### Exercise aim
Transcribe the listing below only from the line with "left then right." up to and including the line with "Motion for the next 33".

┏━━

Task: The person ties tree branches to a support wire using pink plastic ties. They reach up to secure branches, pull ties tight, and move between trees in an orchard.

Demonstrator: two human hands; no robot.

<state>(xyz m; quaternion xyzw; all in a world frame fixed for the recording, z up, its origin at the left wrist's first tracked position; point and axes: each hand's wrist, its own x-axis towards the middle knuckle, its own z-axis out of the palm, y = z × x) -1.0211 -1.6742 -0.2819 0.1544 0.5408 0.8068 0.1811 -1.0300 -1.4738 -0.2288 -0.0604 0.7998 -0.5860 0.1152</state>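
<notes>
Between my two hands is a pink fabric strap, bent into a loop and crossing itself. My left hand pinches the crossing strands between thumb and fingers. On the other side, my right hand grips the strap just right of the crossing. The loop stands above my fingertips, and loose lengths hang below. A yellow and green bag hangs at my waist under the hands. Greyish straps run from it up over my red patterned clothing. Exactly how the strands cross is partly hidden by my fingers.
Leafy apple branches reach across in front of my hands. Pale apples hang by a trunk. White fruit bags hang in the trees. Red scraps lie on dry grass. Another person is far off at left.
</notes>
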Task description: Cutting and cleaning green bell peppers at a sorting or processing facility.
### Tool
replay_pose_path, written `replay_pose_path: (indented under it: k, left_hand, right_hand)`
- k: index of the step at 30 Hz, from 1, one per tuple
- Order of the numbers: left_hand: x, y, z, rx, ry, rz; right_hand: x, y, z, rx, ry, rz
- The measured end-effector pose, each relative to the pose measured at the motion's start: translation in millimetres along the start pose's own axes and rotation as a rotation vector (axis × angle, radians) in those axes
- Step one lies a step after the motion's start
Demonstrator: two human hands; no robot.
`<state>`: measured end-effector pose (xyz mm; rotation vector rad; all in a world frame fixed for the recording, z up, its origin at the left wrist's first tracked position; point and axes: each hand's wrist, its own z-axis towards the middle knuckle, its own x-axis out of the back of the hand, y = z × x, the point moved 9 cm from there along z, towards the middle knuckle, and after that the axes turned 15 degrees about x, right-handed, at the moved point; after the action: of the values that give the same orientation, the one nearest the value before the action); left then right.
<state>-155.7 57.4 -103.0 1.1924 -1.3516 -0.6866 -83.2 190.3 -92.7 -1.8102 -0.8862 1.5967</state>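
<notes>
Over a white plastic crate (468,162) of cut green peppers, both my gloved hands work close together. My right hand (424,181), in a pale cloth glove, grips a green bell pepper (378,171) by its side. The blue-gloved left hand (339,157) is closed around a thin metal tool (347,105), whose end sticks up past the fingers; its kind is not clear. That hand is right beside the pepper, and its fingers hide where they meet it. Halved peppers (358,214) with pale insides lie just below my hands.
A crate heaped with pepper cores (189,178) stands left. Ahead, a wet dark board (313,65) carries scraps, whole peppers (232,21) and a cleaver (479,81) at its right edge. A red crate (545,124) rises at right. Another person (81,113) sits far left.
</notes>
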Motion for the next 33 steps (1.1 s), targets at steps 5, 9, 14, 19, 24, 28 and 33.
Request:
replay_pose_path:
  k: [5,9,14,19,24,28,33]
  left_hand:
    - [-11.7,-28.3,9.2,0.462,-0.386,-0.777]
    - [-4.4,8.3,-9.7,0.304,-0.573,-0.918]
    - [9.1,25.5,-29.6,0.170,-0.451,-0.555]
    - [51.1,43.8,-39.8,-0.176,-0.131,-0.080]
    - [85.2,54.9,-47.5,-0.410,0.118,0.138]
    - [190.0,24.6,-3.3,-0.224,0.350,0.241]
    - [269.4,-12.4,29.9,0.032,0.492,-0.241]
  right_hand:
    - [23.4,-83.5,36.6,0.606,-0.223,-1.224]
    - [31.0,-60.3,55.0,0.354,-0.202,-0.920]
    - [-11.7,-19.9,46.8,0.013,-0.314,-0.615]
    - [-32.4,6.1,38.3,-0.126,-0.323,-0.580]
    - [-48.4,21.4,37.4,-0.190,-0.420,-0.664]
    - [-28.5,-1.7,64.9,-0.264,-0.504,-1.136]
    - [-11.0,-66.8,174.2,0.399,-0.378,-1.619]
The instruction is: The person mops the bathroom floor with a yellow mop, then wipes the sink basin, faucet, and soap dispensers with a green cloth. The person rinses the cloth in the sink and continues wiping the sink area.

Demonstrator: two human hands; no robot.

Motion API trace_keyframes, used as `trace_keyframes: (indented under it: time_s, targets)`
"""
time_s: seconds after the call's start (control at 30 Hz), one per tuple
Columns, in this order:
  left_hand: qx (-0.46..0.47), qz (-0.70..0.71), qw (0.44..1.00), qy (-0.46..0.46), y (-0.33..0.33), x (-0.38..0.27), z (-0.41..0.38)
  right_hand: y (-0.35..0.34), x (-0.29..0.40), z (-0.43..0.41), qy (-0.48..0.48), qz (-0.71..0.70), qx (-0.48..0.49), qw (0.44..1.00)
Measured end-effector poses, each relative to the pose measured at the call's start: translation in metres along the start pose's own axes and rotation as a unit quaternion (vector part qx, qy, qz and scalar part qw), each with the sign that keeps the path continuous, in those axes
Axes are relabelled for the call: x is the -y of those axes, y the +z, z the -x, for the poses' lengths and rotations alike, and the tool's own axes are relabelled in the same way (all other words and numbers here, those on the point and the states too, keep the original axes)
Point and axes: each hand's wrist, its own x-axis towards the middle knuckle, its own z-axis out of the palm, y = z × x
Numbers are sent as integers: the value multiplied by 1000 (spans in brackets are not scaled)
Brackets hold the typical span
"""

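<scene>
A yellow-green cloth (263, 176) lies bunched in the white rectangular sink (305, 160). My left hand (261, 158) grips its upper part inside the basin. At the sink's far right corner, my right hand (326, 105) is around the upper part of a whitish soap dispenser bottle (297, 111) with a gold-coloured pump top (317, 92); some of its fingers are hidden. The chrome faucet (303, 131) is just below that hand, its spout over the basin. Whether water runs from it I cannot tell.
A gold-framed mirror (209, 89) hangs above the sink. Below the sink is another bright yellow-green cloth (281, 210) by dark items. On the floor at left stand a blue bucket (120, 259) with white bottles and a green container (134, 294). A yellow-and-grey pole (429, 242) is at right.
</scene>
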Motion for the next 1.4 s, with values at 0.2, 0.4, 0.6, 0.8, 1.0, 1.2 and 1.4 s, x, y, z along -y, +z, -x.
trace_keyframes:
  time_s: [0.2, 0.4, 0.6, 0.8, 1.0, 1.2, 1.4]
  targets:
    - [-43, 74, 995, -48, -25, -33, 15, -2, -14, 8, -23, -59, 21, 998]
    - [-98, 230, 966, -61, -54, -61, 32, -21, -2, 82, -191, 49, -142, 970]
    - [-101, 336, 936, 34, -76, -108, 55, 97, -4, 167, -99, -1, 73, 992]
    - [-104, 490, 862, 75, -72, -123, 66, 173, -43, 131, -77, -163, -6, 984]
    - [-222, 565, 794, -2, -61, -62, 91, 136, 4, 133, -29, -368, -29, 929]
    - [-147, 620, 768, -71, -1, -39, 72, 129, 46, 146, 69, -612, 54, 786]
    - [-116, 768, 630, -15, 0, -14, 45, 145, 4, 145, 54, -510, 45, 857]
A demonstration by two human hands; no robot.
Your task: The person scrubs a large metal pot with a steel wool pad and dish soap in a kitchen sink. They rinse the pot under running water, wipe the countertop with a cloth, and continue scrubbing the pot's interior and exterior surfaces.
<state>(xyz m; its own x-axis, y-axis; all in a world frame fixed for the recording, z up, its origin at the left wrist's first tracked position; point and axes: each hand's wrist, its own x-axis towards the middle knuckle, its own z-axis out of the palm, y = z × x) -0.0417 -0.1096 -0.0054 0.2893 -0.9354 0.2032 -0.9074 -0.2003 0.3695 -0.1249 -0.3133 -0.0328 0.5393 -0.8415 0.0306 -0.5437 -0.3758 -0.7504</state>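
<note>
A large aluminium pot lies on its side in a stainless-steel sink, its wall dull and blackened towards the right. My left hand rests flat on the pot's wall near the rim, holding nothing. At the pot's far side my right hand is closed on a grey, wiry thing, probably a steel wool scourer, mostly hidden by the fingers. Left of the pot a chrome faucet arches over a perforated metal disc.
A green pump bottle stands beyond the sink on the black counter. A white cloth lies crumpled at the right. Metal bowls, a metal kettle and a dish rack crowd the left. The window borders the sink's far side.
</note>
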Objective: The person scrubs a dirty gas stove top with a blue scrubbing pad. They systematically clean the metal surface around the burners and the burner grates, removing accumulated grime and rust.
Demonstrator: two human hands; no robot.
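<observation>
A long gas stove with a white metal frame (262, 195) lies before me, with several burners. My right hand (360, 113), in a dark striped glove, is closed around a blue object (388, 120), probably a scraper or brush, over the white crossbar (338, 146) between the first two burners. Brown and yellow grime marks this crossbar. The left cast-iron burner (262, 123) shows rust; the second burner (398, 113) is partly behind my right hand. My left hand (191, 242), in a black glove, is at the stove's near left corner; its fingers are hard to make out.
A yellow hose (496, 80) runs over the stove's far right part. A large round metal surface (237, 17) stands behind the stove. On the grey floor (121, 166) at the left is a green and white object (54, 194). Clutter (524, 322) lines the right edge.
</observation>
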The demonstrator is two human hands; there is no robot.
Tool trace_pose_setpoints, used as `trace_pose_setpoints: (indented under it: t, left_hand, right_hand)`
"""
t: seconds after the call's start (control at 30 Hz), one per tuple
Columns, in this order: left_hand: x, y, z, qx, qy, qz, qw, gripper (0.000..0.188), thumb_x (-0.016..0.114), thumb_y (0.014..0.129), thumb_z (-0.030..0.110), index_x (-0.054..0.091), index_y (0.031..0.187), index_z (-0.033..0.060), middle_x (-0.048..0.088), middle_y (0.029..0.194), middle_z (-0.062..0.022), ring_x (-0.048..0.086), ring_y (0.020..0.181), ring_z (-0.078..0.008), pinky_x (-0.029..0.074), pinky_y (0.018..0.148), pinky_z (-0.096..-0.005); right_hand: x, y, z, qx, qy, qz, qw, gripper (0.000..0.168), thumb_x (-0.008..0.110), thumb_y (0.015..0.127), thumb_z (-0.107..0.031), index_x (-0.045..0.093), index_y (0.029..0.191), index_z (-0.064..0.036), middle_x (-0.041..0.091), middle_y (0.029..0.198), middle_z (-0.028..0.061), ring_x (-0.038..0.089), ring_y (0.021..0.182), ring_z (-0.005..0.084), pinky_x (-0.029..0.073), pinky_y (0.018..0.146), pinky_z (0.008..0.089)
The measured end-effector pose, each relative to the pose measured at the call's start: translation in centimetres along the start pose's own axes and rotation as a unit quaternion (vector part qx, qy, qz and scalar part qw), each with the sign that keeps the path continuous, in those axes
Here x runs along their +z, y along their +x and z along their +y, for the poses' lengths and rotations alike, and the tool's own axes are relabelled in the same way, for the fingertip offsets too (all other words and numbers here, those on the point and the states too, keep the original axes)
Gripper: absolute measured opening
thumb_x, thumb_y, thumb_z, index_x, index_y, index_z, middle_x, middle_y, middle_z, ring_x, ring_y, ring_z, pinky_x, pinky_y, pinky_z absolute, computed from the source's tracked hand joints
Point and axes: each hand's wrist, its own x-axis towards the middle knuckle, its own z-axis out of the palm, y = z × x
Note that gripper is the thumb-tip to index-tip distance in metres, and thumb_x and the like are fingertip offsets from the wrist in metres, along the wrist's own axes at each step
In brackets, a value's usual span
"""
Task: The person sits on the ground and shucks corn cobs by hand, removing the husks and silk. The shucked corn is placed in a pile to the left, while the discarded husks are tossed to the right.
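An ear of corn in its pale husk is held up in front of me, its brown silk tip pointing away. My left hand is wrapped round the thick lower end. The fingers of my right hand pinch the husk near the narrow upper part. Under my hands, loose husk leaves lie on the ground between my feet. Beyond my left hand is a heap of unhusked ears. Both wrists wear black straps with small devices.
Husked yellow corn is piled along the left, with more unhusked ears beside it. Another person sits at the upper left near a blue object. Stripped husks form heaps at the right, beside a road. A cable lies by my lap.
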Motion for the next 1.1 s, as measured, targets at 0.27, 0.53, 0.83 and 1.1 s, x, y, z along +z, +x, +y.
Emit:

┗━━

### Expected output
`<state>`: measured end-effector pose (xyz mm; rotation vector rad; all in a world frame fixed for the recording, z up, its origin at the left wrist's first tracked position; point and axes: each hand's wrist, its own z-axis towards the middle knuckle, its own x-axis out of the back of the hand, y = z × x, the point moved 9 cm from there along z, towards the middle knuckle, and after that the axes turned 15 degrees about x, right-handed, at the moved point; after the action: of the values that give the same orientation, the one nearest the value before the action); left then right.
<state>-155.7 57.4 -103.0 1.1924 -1.3516 -0.6866 -83.2 190.3 -92.7 -1.8102 -0.8862 1.5967</state>
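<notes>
Over a white plastic crate (468,162) of cut green peppers, both my gloved hands work close together. My right hand (424,181), in a pale cloth glove, grips a green bell pepper (378,171) by its side. The blue-gloved left hand (339,157) is closed around a thin metal tool (347,105), whose end sticks up past the fingers; its kind is not clear. That hand is right beside the pepper, and its fingers hide where they meet it. Halved peppers (358,214) with pale insides lie just below my hands.
A crate heaped with pepper cores (189,178) stands left. Ahead, a wet dark board (313,65) carries scraps, whole peppers (232,21) and a cleaver (479,81) at its right edge. A red crate (545,124) rises at right. Another person (81,113) sits far left.
</notes>
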Motion for the next 33 steps (1.1 s), targets at steps 5, 9, 14, 19, 24, 28 and 33.

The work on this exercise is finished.